Introductory Corporate Finance: Financial Statement Analysis - Statement of Cash, Flows Operating Investing Financing Activities Free Cash Flow

By Fatskills Exam Guides Team — the exam nerds behind 28,500+ quizzes and 2.1M practice questions across 500+ global exams.

⏱️ ~4 min read

What This Is

The Statement of Cash Flows (SCF) is a financial statement that reports a company's inflows and outflows of cash over a specific period. It's essential in corporate finance as it helps investors, creditors, and analysts assess a company's liquidity, solvency, and ability to generate cash. For instance, Tesla's SCF for 2022 shows a net cash inflow of $11.4 billion, primarily driven by its operating activities.

Key Formulas & Models

  • Operating Cash Flow (OCF) = EBIT + Depreciation - Taxes - Change in Working Capital: OCF measures a company's ability to generate cash from its core operations.
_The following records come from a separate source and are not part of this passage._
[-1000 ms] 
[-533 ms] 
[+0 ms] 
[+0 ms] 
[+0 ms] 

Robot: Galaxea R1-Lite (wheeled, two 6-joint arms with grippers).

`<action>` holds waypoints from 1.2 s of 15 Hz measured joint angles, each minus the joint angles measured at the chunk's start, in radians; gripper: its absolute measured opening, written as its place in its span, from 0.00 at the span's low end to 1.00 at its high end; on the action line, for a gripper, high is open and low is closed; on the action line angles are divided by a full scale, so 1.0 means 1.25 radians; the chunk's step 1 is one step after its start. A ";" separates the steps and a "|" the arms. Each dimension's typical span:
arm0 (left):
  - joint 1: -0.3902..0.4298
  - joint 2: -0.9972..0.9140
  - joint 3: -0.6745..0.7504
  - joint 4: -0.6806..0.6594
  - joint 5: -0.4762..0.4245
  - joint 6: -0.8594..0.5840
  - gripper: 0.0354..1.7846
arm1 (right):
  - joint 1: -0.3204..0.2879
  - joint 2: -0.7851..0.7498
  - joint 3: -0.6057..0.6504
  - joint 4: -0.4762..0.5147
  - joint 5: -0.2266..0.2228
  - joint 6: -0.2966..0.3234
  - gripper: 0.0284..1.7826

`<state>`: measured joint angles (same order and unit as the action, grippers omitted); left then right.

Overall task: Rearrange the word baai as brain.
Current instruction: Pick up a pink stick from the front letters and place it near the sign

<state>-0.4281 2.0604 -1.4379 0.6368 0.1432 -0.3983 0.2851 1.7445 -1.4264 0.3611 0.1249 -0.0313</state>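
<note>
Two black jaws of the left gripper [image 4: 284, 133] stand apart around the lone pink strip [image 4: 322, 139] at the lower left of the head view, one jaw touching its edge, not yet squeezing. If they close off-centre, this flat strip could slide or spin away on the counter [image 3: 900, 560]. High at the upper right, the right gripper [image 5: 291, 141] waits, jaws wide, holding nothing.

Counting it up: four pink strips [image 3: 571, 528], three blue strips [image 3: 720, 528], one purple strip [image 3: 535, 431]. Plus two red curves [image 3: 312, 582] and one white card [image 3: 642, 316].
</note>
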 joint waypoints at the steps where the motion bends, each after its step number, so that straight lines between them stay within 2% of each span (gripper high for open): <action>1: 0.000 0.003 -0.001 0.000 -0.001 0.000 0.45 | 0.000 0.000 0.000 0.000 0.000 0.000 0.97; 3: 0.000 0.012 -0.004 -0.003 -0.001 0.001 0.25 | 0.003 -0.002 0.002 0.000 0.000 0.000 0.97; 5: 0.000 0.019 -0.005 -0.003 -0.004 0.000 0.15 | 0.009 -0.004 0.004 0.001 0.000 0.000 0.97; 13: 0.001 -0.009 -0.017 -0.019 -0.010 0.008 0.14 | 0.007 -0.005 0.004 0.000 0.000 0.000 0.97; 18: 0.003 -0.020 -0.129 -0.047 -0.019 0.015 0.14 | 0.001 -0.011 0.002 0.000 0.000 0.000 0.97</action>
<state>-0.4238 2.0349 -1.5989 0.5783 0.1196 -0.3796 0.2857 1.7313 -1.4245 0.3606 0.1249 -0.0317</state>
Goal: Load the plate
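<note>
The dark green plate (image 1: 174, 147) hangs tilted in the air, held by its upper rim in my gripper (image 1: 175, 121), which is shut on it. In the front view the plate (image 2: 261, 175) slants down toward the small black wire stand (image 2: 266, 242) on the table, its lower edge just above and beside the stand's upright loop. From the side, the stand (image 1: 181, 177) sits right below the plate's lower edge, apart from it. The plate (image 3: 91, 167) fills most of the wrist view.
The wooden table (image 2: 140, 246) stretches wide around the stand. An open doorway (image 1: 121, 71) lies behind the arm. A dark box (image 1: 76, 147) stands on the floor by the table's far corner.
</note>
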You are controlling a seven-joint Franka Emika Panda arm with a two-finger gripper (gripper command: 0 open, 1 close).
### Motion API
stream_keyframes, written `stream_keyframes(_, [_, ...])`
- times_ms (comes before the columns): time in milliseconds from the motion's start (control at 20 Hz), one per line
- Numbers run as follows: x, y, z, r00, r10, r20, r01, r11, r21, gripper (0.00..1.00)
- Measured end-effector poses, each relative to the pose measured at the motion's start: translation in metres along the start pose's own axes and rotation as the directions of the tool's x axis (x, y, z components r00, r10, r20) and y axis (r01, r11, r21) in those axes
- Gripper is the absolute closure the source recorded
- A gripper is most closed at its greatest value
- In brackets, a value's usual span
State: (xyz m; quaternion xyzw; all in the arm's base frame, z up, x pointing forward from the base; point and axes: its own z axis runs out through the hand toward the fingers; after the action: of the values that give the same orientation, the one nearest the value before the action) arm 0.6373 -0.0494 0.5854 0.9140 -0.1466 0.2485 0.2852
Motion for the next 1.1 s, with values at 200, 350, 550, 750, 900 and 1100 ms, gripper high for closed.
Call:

EBIT is earnings before interest and taxes, depreciation is non-cash expense, taxes are cash outflows, and change in working capital represents the difference between cash inflows and outflows from accounts receivable, inventory, and accounts payable.
  • Investing Cash Flow (ICF) = Capital Expenditures - Proceeds from Sale of Assets: ICF measures a company's investment in assets, such as property, plant, and equipment (PP&E). Capital expenditures are cash outflows, while proceeds from sale of assets are cash inflows.
  • Financing Cash Flow (FCF) = Net Borrowings - Dividends - Repurchase of Shares: FCF measures a company's financing activities, including borrowing, dividend payments, and share repurchases.
  • Free Cash Flow (FCF) = OCF - Capital Expenditures: FCF measures a company's ability to generate cash after investing in its assets.
  • Sustainable Growth Rate (SGR) = ROE x (1 - Retention Ratio): SGR measures a company's ability to sustain its growth rate over time. ROE is return on equity, and retention ratio is the percentage of earnings retained by the company.
  • Degree of Operating Leverage (DOL) = (Q(P - V) / (Q(P - V) - F)): DOL measures a company's sensitivity to changes in sales. Q is quantity sold, P is price per unit, V is variable cost per unit, and F is fixed cost.
  • Weighted Average Cost of Capital (WACC) = wd × rd(1 - T) + wps × rps + we × re: WACC is the discount rate used to evaluate investment opportunities. wd is the weight of debt, rd is the cost of debt, T is the tax rate, wps is the weight of preferred stock, rps is the cost of preferred stock, and we is the weight of equity, re is the cost of equity.

Step-by-Step Calculation

  1. Calculate Operating Cash Flow (OCF):
    • Start with EBIT
    • Add depreciation
    • Subtract taxes
    • Subtract change in working capital
  2. Calculate Investing Cash Flow (ICF):
    • Calculate capital expenditures
    • Subtract proceeds from sale of assets
  3. Calculate Financing Cash Flow (FCF):
    • Calculate net borrowings
    • Subtract dividends
    • Subtract repurchase of shares
  4. Calculate Free Cash Flow (FCF):
    • Calculate OCF
    • Subtract capital expenditures
  5. Calculate Sustainable Growth Rate (SGR):
    • Calculate ROE
    • Calculate retention ratio
    • Multiply ROE by (1 - retention ratio)

Common Mistakes

  • Mistake: Using book value instead of market value for WACC.
    • Correction: Use market value for WACC, as it reflects the current market price of the company's securities.
  • Mistake: Ignoring flotation costs when calculating WACC.
    • Correction: Include flotation costs in the WACC calculation, as they represent the costs of issuing new securities.
  • Mistake: Confusing sunk cost with opportunity cost.
    • Correction: Sunk cost is a cost that has already been incurred, while opportunity cost is the cost of choosing one option over another.

Exam / CFA Tips

  • Tip: Be able to distinguish between M&M Proposition I (no taxes) and M&M Proposition II (with taxes).
  • Tip: Understand the difference between IRR and NPV ranking.
  • Tip: Be able to explain the concept of dividend irrelevance and bird-in-hand.

Quick Practice Problem

A company has EBIT of $10M, interest of $2M, tax rate of 25%, and change in working capital of $3M. Calculate Operating Cash Flow (OCF).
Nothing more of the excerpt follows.